• =?UTF-8?Q?Virginia_Norwood=2C_=E2=80=98Mother=E2=80=99_of_Satellite_Ima

    From David P.@21:1/5 to All on Wed Apr 19 00:14:35 2023
    Virginia Norwood, ‘Mother’ of Satellite Imaging Systems, Dies at 96
    By Dylan Loeb McClain, April 12, 2023, NY Times
    Virginia Norwood, an aerospace pioneer who invented the scanner that has been used to map and study the earth from space for more than 50 years, has died at her home in Topanga, Calif. She was 96.

    Her death was announced by the U.S. Geological Survey, whose Landsat satellite program relies on her invention. Her daughter, Naomi Norwood, said her mother was found dead in her bed on the morning of March 27.

    The Landsat satellites, speeding 438 miles above the surface, orbit the earth every 99 minutes and have captured a complete image of the planet every 16 days since 1972. These images have provided powerful visual evidence of climate change, deforestation
    and other shifts affecting the planet’s well-being.

    Ms. Norwood, a physicist, was the person primarily responsible for designing and championing the scanner that made the program possible. NASA has called her “the mother of Landsat.”

    At the dawn of the era of space exploration in the '50s and ’60s, she was working at Hughes Aircraft Co. developing instruments. One of a small group of women in a male-dominated industry, she stood out more for her acumen.

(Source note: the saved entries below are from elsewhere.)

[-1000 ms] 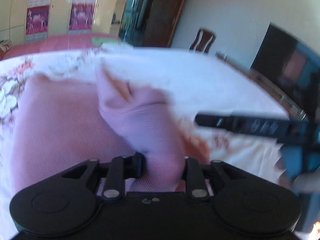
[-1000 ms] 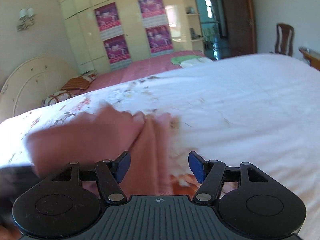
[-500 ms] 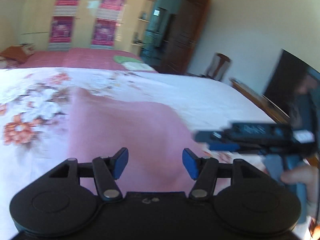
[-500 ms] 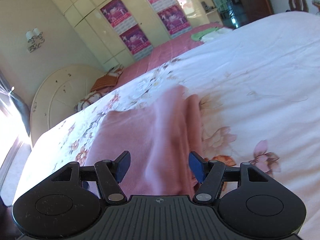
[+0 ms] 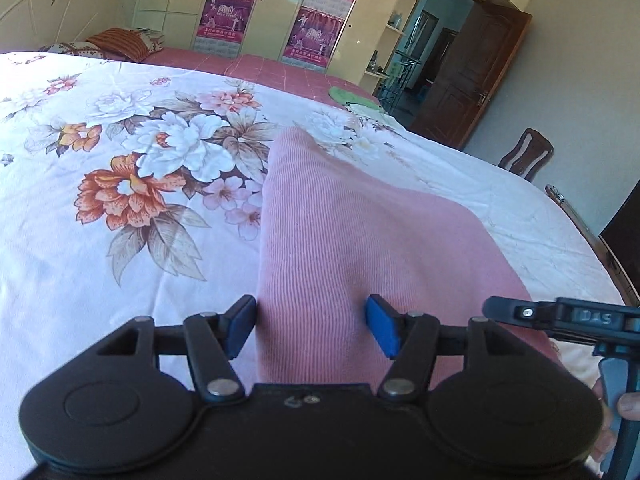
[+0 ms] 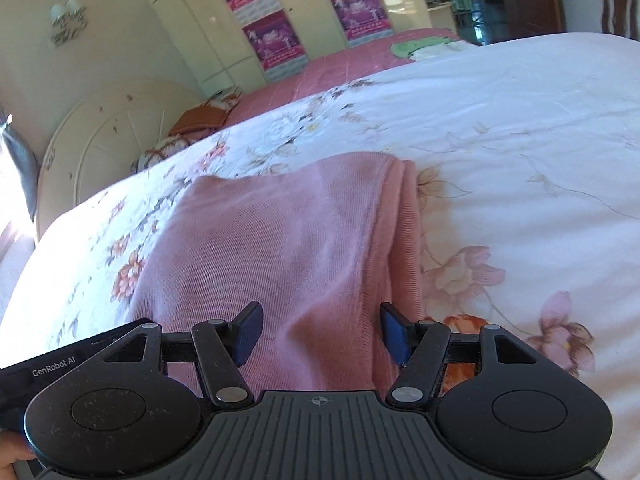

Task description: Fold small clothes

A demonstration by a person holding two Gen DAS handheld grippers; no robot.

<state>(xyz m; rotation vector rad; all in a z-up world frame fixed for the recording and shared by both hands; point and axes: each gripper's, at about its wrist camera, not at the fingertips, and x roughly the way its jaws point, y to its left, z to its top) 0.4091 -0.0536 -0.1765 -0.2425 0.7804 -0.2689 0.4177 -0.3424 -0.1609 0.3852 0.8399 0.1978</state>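
Note:
A pink ribbed garment (image 5: 360, 240) lies folded flat on the flowered bedsheet (image 5: 120, 240). My left gripper (image 5: 312, 330) hovers over its near left edge. Its jaws are opening, with cloth below and between the blue pads (image 5: 240, 326) but not pinched. In the right wrist view the garment (image 6: 280, 248) shows a doubled fold along its right side. My right gripper (image 6: 320, 332) sits over the near edge; its jaws are closing, still wide apart, with the pads (image 6: 394, 334) clear of the cloth. The right gripper's side (image 5: 560, 316) shows in the left wrist view.
The white sheet (image 6: 520, 140) stretches to the right of the garment. Behind it is a pink bed (image 5: 260, 68) with a green cloth (image 5: 352, 96), a wardrobe with posters (image 5: 228, 12), a dark door (image 5: 468, 80) and a wooden chair (image 5: 528, 156). A headboard (image 6: 112, 136) stands on the left.
The left gripper has let go of the raised pink fold and its jaws have spread. The garment now lies flat. Both views have drawn in closer over its near edge.

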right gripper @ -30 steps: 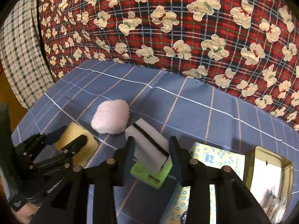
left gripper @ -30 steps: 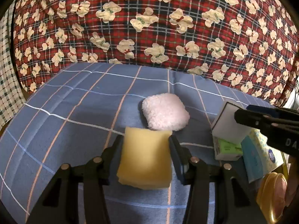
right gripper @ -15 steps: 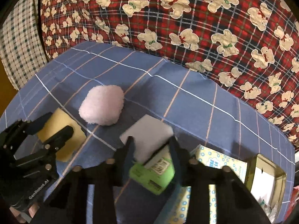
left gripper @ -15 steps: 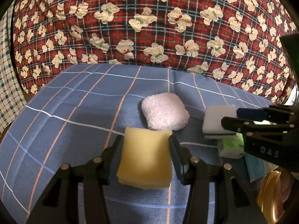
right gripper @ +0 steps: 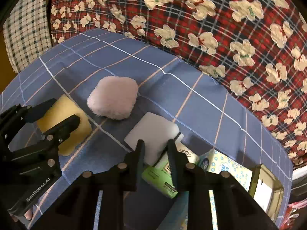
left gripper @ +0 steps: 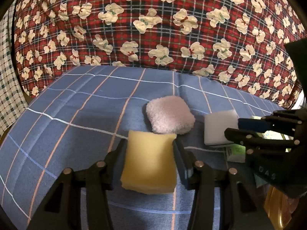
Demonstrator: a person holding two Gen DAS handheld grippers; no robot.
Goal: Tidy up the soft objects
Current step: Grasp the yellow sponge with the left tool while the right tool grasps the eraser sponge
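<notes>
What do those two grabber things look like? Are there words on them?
Both are matte black plastic. The left gripper has two long angled fingers joined by bars with round silver bolts. The right gripper is built the same, with narrower fingertips. White letters on the left gripper's side read "GenRobot.AI". No cables or sleeves show.

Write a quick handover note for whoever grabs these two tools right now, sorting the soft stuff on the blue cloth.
Left tool: shut on the yellow sponge, low over the blue cloth.
Right tool: jaws just been closing, pinching the white sponge, which lies partly on the green packet.
Pink fluffy pad: loose on the cloth between both sponges.
Done: both sponges gripped.
Left: place both sponges, then the pad.
</notes>
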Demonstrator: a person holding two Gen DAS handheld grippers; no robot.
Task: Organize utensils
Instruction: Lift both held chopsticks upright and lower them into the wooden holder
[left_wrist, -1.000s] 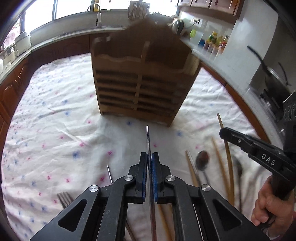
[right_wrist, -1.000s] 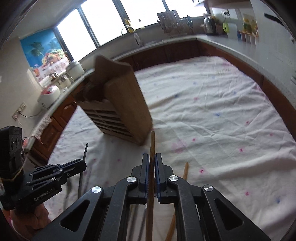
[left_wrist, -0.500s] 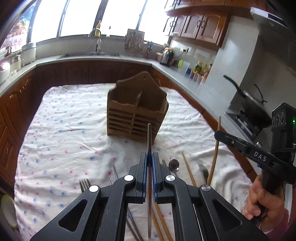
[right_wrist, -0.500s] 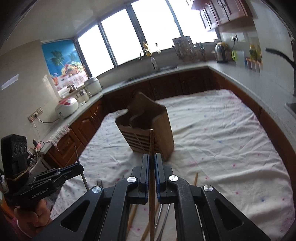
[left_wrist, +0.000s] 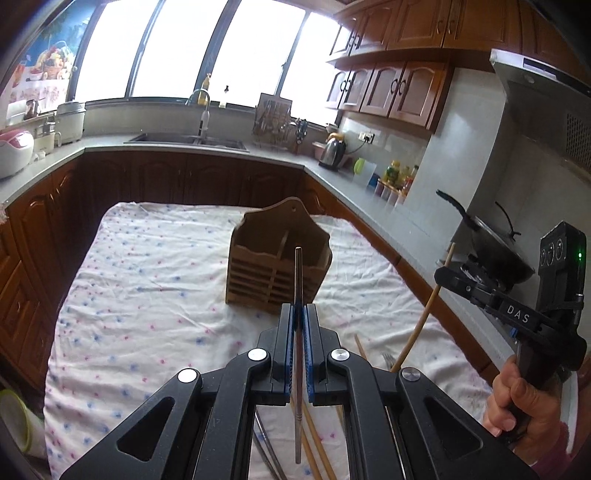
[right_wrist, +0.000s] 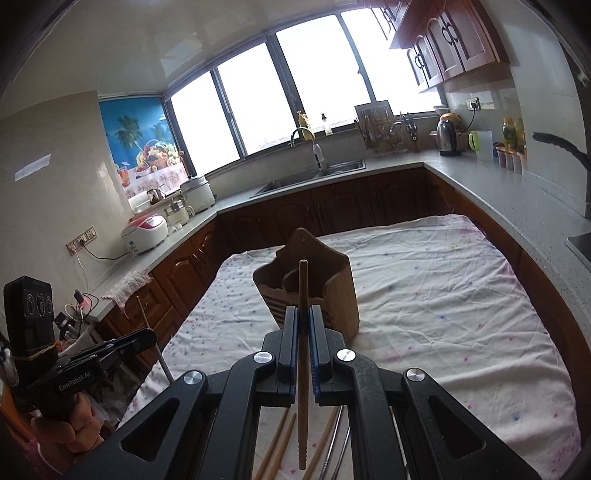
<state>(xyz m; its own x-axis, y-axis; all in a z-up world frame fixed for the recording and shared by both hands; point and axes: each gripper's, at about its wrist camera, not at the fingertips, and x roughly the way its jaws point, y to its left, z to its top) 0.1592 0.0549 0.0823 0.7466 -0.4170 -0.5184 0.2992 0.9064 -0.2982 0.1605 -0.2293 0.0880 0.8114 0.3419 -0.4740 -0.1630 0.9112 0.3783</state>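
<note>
A wooden utensil holder with two top compartments stands upright on the cloth-covered table; it also shows in the right wrist view. My left gripper is shut on a metal chopstick, held upright high above the table, short of the holder. My right gripper is shut on a wooden chopstick, also lifted. The right gripper shows in the left wrist view with its wooden chopstick. The left gripper shows in the right wrist view.
Several wooden chopsticks and metal utensils lie on the cloth below the grippers. A fork lies at the right. Kitchen counters, a sink and a wok surround the table.
Both grippers have risen well above the table and pulled back, each carrying its chopstick. The holder now looks smaller and farther away.
</note>
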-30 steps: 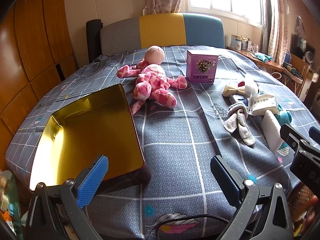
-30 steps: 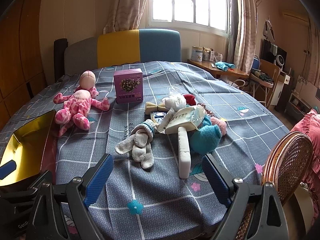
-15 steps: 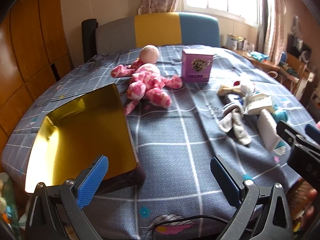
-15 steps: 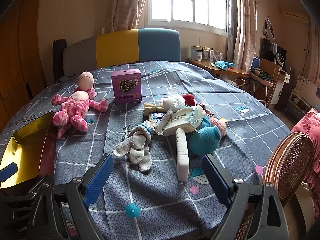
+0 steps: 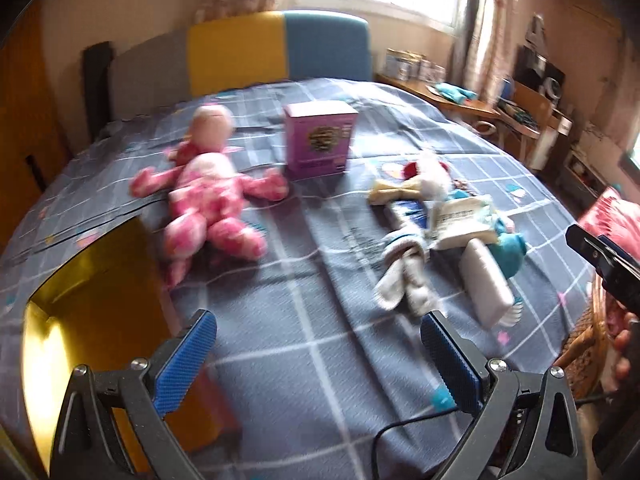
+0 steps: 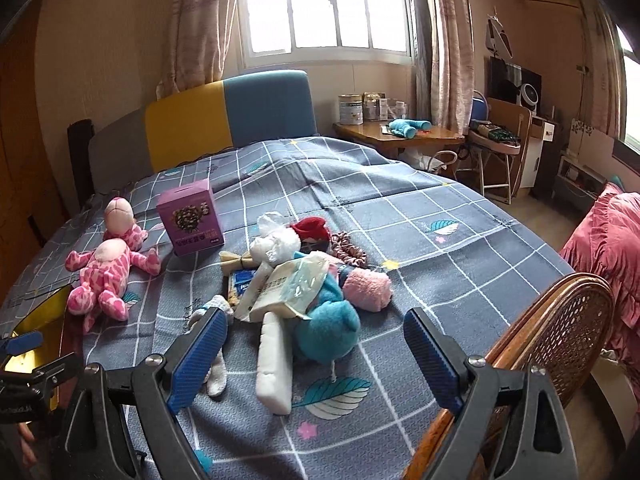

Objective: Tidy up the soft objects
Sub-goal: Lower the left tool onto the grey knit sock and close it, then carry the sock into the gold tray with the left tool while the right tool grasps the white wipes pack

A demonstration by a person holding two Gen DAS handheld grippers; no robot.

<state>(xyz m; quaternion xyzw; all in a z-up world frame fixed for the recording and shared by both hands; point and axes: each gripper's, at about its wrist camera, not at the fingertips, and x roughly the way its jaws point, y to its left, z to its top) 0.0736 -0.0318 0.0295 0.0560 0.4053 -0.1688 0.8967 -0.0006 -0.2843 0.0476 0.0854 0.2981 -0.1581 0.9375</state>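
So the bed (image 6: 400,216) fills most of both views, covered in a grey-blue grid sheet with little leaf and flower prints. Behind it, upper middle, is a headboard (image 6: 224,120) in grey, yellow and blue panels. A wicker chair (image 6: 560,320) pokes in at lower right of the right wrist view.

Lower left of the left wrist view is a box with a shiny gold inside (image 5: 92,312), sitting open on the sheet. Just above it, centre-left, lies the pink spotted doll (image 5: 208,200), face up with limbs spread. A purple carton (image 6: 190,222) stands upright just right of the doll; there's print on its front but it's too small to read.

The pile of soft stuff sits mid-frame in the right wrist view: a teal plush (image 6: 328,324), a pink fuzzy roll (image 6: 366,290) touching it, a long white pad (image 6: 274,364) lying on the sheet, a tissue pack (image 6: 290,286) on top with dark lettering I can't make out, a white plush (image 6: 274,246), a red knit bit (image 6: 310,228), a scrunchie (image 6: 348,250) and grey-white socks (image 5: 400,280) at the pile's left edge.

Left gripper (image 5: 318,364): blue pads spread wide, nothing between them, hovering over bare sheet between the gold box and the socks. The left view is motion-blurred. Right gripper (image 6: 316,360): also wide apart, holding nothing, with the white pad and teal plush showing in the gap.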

    “She said, ‘I was kind of known as the person who could solve impossible problems,’” Naomi Norwood told NASA for a video on its website. “So people would bring things to her, even pieces of other projects.”

    In the late 60s, after NASA’s lunar missions sent back spectacular pictures of Earth, the director of the Geological Survey thought that photographs of the planet from space could help the agency manage land resources. Under this scheme, the agency
    would partner with NASA, which would send satellites into space to take the pictures.

    Ms. Norwood, who was part of an advanced design group in the space and communications division at Hughes, canvassed scientists who specialized in agriculture, meteorology, pollution and geology. She concluded that a scanner that recorded multiple spectra
    of light and energy — like one that had been used for local agricultural observations — could be modified for the planetary project that the Geological Survey and NASA had in mind.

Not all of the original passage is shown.